WHAT THE TASK ASKS
In the data that follows, find the line with "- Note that"; transcribe it, every later line up to the one with "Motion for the", and that line as well, exactly and with no others.
'''
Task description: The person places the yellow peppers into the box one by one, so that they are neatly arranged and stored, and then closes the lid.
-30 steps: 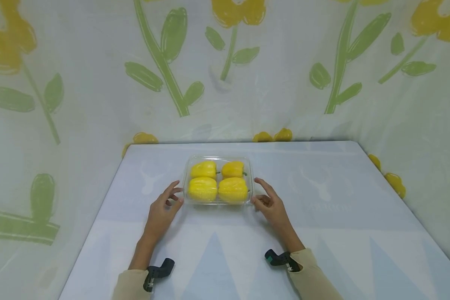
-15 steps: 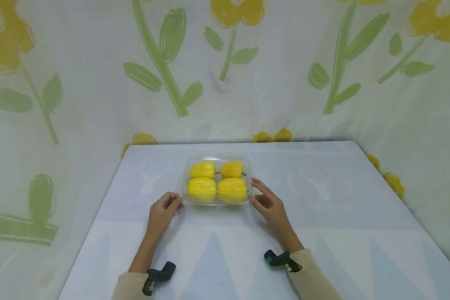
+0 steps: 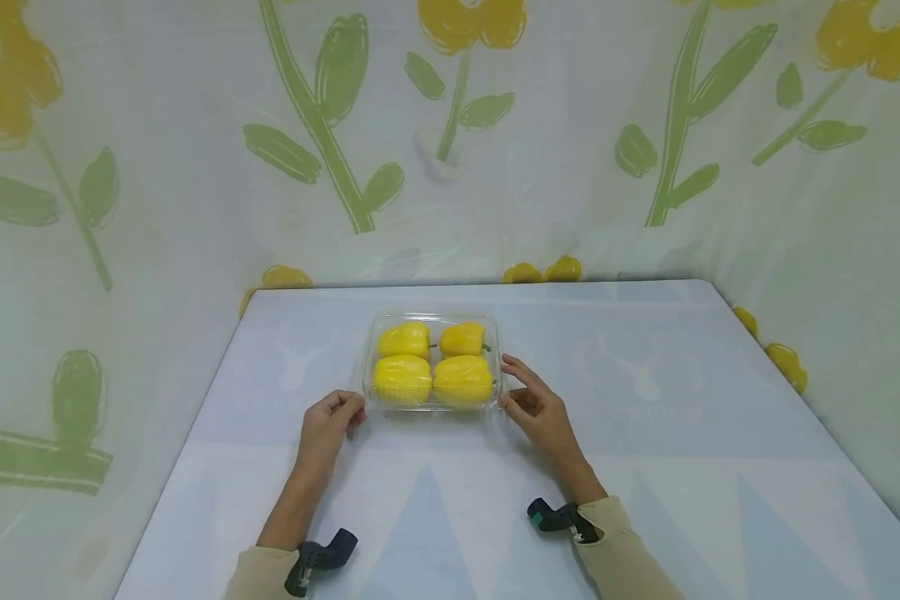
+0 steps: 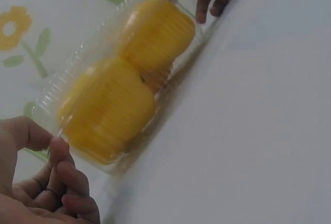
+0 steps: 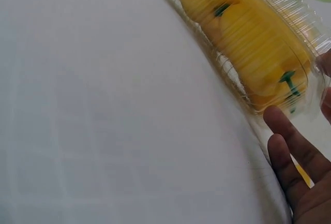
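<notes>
A clear plastic clamshell box lies on the table with several yellow bell peppers inside, in two rows; green stems show in the right wrist view. My left hand pinches the box's front left corner between thumb and index finger, the other fingers curled below. At the front right corner, my right hand has its thumb and a fingertip at the rim. Its lower fingers extend loosely beside the box in the right wrist view.
The box stands towards the back of the pale patterned table. Behind and at both sides hangs a white cloth printed with yellow flowers and green leaves. A black wrist camera sits on the left wrist, another wrist camera on the right.
The left hand's fingers, spread beside the box a second ago, have closed into a pinch at its front left corner. The right hand has hardly moved, and the box stays in place.
</notes>
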Demonstrator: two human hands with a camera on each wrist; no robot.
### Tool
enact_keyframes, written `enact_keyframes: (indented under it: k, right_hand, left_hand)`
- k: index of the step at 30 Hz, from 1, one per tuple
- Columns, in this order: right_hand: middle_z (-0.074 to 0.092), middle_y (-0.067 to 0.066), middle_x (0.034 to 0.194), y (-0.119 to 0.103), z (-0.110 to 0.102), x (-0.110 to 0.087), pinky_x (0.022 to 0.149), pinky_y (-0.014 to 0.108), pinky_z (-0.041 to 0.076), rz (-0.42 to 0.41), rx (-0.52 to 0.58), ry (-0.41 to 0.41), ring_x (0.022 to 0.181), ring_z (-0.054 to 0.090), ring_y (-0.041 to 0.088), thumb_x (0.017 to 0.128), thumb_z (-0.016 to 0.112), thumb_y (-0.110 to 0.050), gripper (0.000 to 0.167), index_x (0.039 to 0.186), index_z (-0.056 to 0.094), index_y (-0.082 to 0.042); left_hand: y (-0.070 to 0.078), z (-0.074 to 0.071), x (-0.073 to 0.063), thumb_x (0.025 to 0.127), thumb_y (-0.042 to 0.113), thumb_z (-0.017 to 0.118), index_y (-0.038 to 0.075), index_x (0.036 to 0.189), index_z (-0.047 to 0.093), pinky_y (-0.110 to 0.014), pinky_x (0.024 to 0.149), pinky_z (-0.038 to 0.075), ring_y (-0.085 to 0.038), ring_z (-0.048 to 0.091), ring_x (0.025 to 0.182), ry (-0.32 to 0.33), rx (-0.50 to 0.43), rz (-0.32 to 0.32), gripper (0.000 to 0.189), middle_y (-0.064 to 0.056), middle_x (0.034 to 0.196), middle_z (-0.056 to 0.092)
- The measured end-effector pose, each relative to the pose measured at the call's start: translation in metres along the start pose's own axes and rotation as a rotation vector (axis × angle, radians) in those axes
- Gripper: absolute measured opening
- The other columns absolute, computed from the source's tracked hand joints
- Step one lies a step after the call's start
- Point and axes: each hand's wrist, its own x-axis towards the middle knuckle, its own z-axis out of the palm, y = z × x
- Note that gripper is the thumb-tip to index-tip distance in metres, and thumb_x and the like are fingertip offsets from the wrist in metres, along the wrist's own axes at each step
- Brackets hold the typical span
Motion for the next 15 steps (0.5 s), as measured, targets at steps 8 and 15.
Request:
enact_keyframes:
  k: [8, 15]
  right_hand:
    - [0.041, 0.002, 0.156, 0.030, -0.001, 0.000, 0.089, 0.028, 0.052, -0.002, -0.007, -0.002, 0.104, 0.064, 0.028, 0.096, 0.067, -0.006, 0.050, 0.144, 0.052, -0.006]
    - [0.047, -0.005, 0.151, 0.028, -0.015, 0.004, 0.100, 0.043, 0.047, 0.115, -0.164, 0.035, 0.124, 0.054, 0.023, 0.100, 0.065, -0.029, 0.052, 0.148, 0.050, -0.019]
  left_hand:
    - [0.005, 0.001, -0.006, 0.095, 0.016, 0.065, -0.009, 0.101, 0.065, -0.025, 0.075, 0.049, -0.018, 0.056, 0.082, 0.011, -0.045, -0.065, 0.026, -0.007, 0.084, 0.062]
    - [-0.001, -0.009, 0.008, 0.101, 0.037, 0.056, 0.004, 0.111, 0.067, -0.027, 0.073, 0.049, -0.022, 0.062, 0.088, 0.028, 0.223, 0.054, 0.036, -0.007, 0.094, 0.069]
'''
PROBLEM SOLUTION
- Note that gripper is the thumb-tip to index-tip distance in metres, and thumb_x and the like are fingertip offsets from the wrist in metres, along the wrist's own axes at each step
- Brackets hold the typical span
Motion for the next 15 steps (0.5 s), as measured, targets at steps 8 and 15.

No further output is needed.